Now, I've often found myself wearily making this bland-sounding salvacena(meaning 'dinner saver') on many a cold, dark evening, cursing myself for not being more organised with my food shopping the day before. Yet, this double-starched dish is anything but boring. The comfortingly warm broth and its subtle flavour invariably beckon my husband and daughter to come back for second and third helpings and bring a satisfied smile to their faces. It's probably one of my favourite things to cook and I must confess that I almost look forward to those occasions when fridge and pantry raiding will be called for come dinner time.
Pasta e patate takes many different forms across Italian households.

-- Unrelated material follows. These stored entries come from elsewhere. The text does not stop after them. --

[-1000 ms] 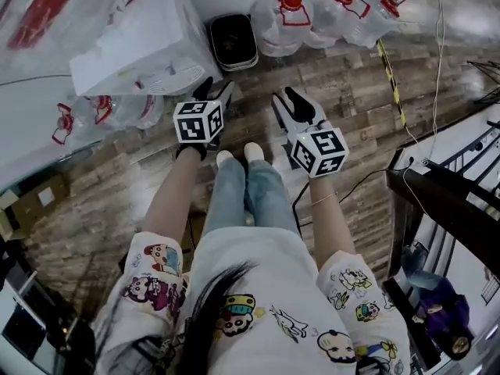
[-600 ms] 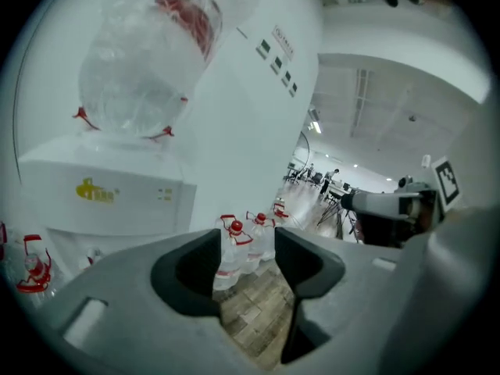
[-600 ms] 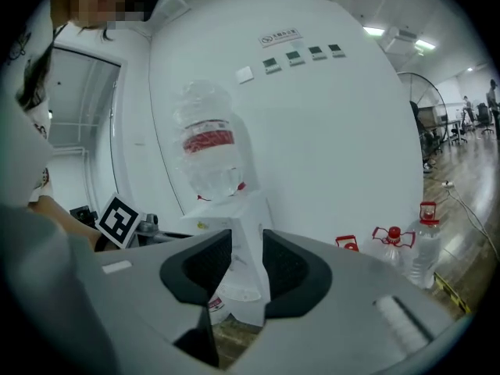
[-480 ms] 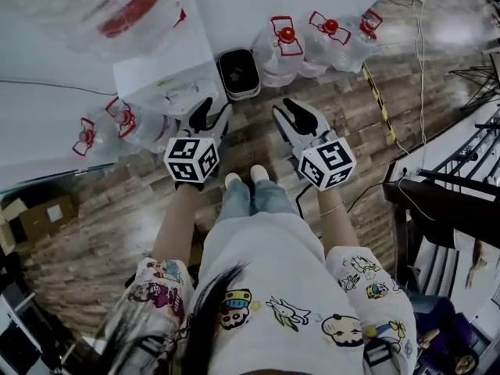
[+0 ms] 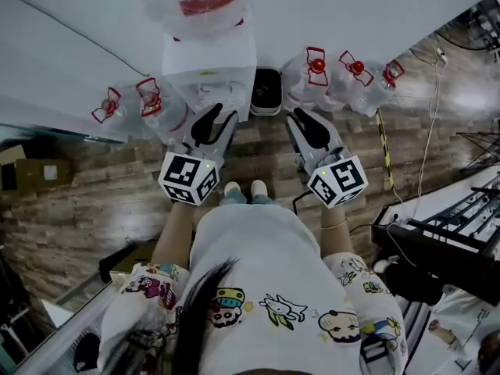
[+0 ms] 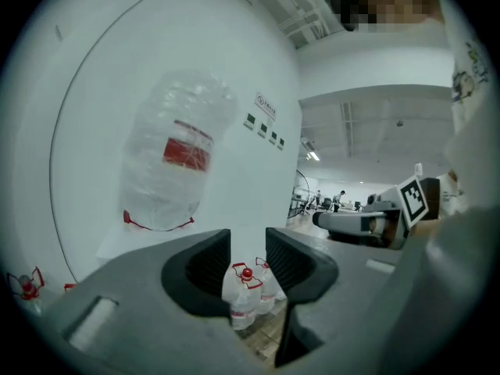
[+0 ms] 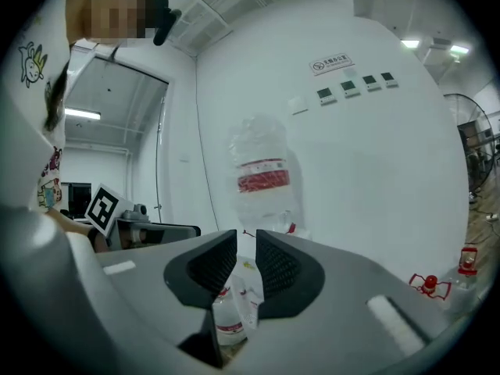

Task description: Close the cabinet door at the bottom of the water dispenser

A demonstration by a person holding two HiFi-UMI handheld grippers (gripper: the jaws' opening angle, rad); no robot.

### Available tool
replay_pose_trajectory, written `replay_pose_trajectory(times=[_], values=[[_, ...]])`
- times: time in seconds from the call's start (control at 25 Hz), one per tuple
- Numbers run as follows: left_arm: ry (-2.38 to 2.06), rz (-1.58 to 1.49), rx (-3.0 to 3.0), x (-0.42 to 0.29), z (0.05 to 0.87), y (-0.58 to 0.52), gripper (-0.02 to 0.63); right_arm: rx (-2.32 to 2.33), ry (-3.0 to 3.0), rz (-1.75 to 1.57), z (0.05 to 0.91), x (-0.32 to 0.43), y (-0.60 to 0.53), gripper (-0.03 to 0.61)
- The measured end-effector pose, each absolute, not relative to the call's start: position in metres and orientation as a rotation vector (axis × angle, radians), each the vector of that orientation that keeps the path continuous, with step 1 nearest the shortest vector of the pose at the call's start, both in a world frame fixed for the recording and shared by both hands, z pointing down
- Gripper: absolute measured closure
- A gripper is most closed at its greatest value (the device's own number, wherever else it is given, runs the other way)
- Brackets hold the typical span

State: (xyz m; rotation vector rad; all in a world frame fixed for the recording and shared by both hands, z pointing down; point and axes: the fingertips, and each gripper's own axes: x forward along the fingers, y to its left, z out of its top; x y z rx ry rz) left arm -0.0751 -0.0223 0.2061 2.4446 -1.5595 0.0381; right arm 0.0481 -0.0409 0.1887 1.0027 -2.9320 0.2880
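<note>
Bare wood-plank floor lies open at frame centre. Above it the white water dispenser blocks the way, with clear red-capped water jugs crowding upper left and upper right.

Open-plan office or lab floor, not a home. Evidence: water dispenser with an inverted bottle against a plain white wall, spare water jugs lined up on the wood-look plank floor, yellow-black hazard tape, loose cables, cardboard box. Wall has a sign and a row of switch plates. Bare ceiling framing, strip lights, desks with people far back.
</note>
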Motion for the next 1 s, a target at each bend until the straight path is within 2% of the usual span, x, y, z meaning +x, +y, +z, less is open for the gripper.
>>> replay_pose_trajectory(times=[0.4,0.68,1.0], values=[[-1.765,0.002,2.366,-0.093,0.185,0.028,0.535,0.857,-3.022,0.243,0.161,0.037,-0.021,0.538],[-1.884,0.013,2.294,-0.1,0.187,0.048,0.614,0.78,-3.051,0.233,0.158,0.037,-0.013,0.568],[-1.938,0.036,2.215,-0.109,0.199,0.068,0.614,0.74,-3.044,0.227,0.165,0.037,-0.006,0.569]])
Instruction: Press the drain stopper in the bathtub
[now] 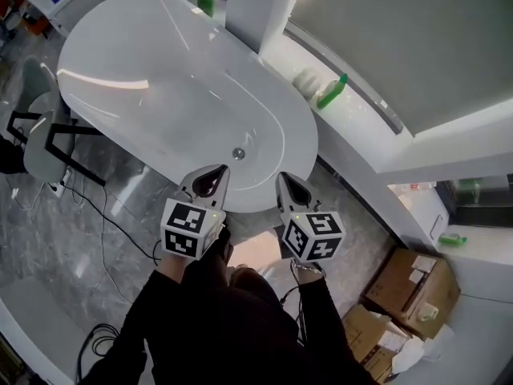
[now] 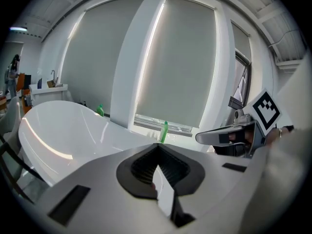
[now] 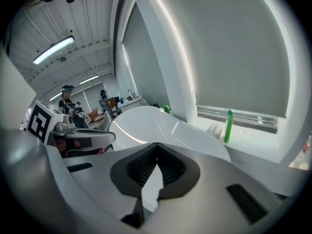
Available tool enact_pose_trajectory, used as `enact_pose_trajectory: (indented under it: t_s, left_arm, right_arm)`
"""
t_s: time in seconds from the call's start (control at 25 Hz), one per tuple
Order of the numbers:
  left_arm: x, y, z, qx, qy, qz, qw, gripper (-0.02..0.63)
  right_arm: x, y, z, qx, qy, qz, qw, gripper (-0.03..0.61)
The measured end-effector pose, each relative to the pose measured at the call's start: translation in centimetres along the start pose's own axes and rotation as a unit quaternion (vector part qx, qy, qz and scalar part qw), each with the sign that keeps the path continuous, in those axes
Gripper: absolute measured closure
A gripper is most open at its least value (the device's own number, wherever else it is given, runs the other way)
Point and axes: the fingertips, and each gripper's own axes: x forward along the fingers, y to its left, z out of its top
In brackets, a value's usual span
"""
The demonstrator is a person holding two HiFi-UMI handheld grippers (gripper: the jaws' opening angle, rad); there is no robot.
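**Two closed tools poised at the tub rim, stopper not yet touched**

The white bathtub (image 1: 160, 79) is seen filling the upper left of the head view, its long oval running from 10 o'clock down to 4 o'clock. It looks dry, glossy and empty.

Both tools are held side by side over the near rim. The left tool (image 2: 157, 145) is shown with its pads brought together at the tip, and nothing is held between them. The right tool (image 3: 156, 144) is found the same way, pinched closed and empty.

The drain stopper (image 1: 238, 154) is spotted last, a small round metal disc on the tub floor at the near end. It lies at about 1 o'clock from the left tool and 10 o'clock from the right, below both and apart from them.

No grasp is called for here. The stopper is judged to be stiff, probably sprung, and smooth enough for a tip to skid off. A closed tip is best set on the centre of the disc and pushed straight down, with the shiny tub surface spared from scraping.
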Motion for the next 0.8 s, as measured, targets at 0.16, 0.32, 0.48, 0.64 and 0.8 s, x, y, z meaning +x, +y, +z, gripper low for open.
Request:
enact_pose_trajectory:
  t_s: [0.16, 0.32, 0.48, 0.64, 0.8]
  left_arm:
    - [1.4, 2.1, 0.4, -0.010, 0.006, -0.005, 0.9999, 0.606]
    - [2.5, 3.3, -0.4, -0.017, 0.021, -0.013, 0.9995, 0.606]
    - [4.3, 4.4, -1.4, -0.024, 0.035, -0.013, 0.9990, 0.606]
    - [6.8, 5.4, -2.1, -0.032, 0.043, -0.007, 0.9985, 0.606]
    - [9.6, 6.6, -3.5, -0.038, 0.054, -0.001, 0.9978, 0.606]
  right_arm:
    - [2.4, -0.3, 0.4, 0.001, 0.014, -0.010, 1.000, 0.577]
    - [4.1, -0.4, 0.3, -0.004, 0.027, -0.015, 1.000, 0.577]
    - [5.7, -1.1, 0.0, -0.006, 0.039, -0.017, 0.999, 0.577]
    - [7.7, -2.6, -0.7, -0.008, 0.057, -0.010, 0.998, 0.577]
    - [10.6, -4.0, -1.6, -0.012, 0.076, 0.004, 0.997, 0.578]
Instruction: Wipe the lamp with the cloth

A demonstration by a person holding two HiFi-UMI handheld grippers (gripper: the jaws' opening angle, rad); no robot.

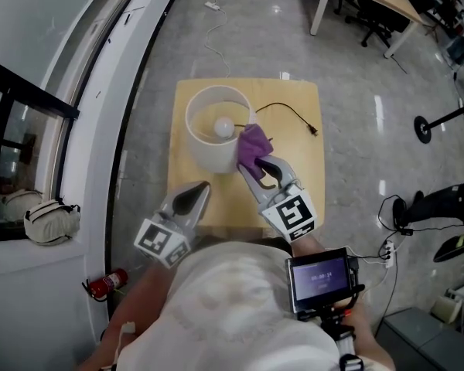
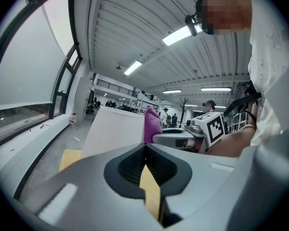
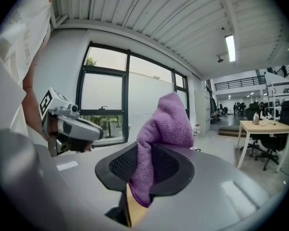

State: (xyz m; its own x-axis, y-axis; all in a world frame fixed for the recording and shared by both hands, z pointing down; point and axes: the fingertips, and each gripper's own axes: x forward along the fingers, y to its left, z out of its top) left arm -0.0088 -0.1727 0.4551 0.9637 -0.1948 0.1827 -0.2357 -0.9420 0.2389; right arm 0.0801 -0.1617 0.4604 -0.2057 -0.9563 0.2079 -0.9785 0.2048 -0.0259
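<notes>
Clamping the cloth [image 1: 253,145] just right of the lamp [image 1: 210,141], the right gripper [image 1: 255,168] could topple it off the table [image 1: 301,161] by pressing hard; the left gripper [image 1: 195,193], jaws together, braces nothing.

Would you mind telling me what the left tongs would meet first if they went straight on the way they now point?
Most likely the white lamp shade, which stands directly ahead of the shut left tongs. Nothing shows between them, though the depth is hard to judge.
</notes>
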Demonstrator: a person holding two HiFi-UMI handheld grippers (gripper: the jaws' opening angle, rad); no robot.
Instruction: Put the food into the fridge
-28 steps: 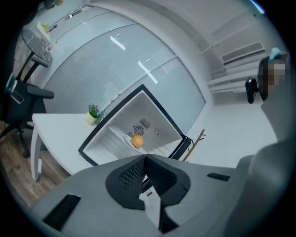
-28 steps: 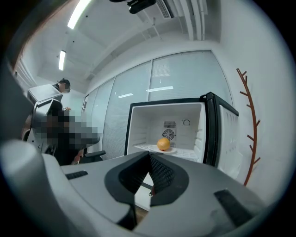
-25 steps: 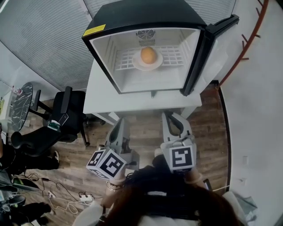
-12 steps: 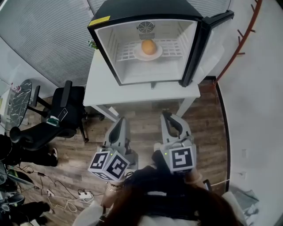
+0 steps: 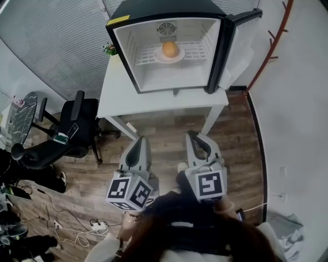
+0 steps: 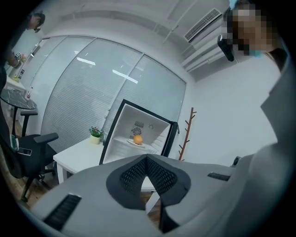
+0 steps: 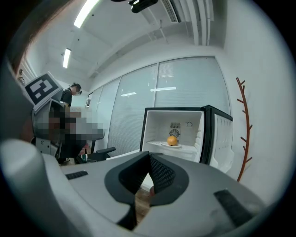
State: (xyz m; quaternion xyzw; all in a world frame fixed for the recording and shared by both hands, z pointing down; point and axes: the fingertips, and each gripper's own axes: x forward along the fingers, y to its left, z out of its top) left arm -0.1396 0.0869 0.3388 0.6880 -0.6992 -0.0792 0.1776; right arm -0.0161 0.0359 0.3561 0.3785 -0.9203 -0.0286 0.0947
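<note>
Found the fridge (image 5: 154,11) standing on the white counter (image 5: 120,97), its door (image 5: 228,43) swung wide open to the right. Saw the orange (image 5: 170,49) resting on a white plate (image 5: 180,58) on the white grid shelf (image 5: 197,48) inside, toward the back and below the round fan grille (image 5: 167,28). Saw the left gripper (image 5: 139,142) and the right gripper (image 5: 197,137) side by side, low over the wooden floor (image 5: 169,143), well apart from the counter and pointed toward the fridge. Read both pairs of jaws as pressed together at the tips, with nothing pinched between them. Noted a small potted plant (image 5: 109,49) on the counter just left of the fridge, a black office chair (image 5: 77,128) farther left, loose cables (image 5: 77,233) on the floor near the bottom left, and a bare reddish coat stand (image 5: 279,36) against the wall on the right.
</note>
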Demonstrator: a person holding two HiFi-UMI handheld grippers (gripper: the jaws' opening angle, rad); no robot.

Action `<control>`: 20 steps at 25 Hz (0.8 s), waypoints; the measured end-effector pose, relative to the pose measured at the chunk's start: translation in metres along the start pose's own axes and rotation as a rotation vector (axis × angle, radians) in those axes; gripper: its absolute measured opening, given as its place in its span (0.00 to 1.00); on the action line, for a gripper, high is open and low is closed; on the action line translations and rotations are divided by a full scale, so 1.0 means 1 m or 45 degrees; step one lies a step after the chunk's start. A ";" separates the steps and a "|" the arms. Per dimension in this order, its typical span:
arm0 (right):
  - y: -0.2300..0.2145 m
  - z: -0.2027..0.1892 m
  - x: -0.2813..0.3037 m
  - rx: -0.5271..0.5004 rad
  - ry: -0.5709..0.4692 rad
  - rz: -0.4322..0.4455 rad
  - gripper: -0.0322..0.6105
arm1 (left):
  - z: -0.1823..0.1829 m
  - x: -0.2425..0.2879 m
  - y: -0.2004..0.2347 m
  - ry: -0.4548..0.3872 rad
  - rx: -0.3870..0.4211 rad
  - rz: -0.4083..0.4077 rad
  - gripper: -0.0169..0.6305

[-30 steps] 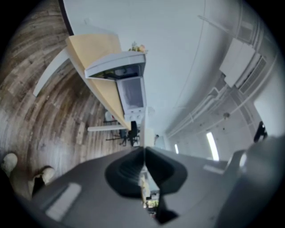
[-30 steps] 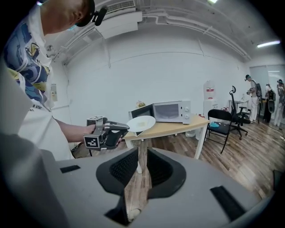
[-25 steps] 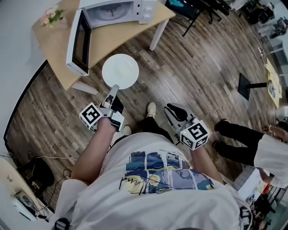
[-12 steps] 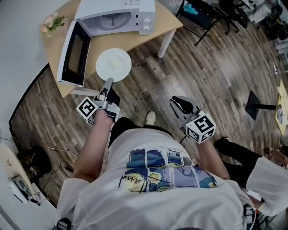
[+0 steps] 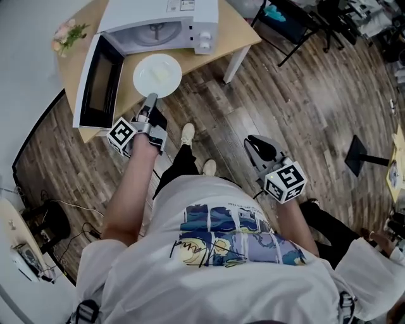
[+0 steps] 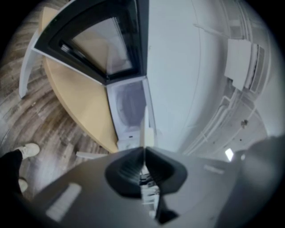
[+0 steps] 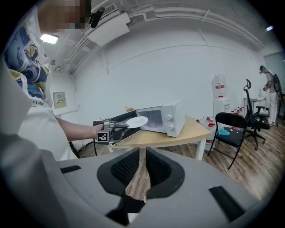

Some home cooks prefer a denser, thicker soup where the potatoes almost fall apart with the addition of minimal stock or water. Others, prefer a broth with a more watery consistency and for the potatoes to remain intact. The liquid that's added can be a vegetable or meat-based stock. In the absence of these, salted boiling water will suffice. The basic soffritto of minced onion, celery and carrot can also be aromatised or enrichened with some minced parsley or rosemary, diced pancetta or guanciale. Garlic may or may not appear in different recipes too. And, in the region of Campania, it's not uncommon for locals to enliven matters even more by adding some tomato and chopped provola cheese to the mix. In this case, the result is not a brothy minestra or soup but a distinctly rich plateful of cheese-encased pasta. Comfort food at its stringy finest!
The pasta used can vary too. The authors of Sauces and Shapes, food historian Oretta Zanini de Vita and Rome-based translator Maureen B. Fant, have a pasta and potatoes recipe with the soupier, watery consistency I prefer in their wonderful cookbook and they recommend quadrucci, square-shaped egg noodles, as well as tubetti and the spaghetti spezzati (broken spaghetti) pictured. If you happen to make tagliatelle one day, you could also do as Oretta's childhood mentor Sister Attilia taught her, and reserve the offcuts from making this pasta for your bubbling pot of potato soup at dinnertime.
A final note regarding the recipe below, which is based on Oretta and Maureen's. My preference is for a slightly more watery soup, and my directions below reflect this. If you'd prefer a denser result though, you should opt for a smaller amount of stock (no more than 1.2 litres) and avoid covering your soup with a lid while it simmers away. Cooking the potatoes until they fall apart will also thicken your soup considerably. And, given that there'll be less liquid to cook your pasta of choice directly in the soup, you're best off bringing another pot of salted water to boil for cooking those quadrucci or strands of broken spaghetti to al dente perfection. When cooked through, simply take a slotted spoon and transfer the pasta to the pot containing the dense potato broth.
Ingredients (serves 4 as a starter)
Warm enough olive oil in a large, heavy-bottomed pot over medium-low heat, then add the minced onion, carrot, celery, parsley and crushed garlic (if using). Saute until until soft and translucent (about 8 to 10 minutes). Add salt, the potatoes and fry for a couple of minutes so the potatoes absorb the flavours of the minced vegetables and the oil. Add the hot vegetable or meat stock and bring to boil. Reduce to a simmer, cover and leave to cook for 15 to 20 minutes or until the potatoes have softened or, if you prefer a thicker soup, are falling apart. Taste for salt and add your chosen pasta to the pot. Cook, ensuring that you stir regularly, until perfectly al dente. Turn off heat and transfer your pasta and potato soup to a warm soup tureen, stir in some parmigiano-reggiano cheese, pepper and serve piping hot.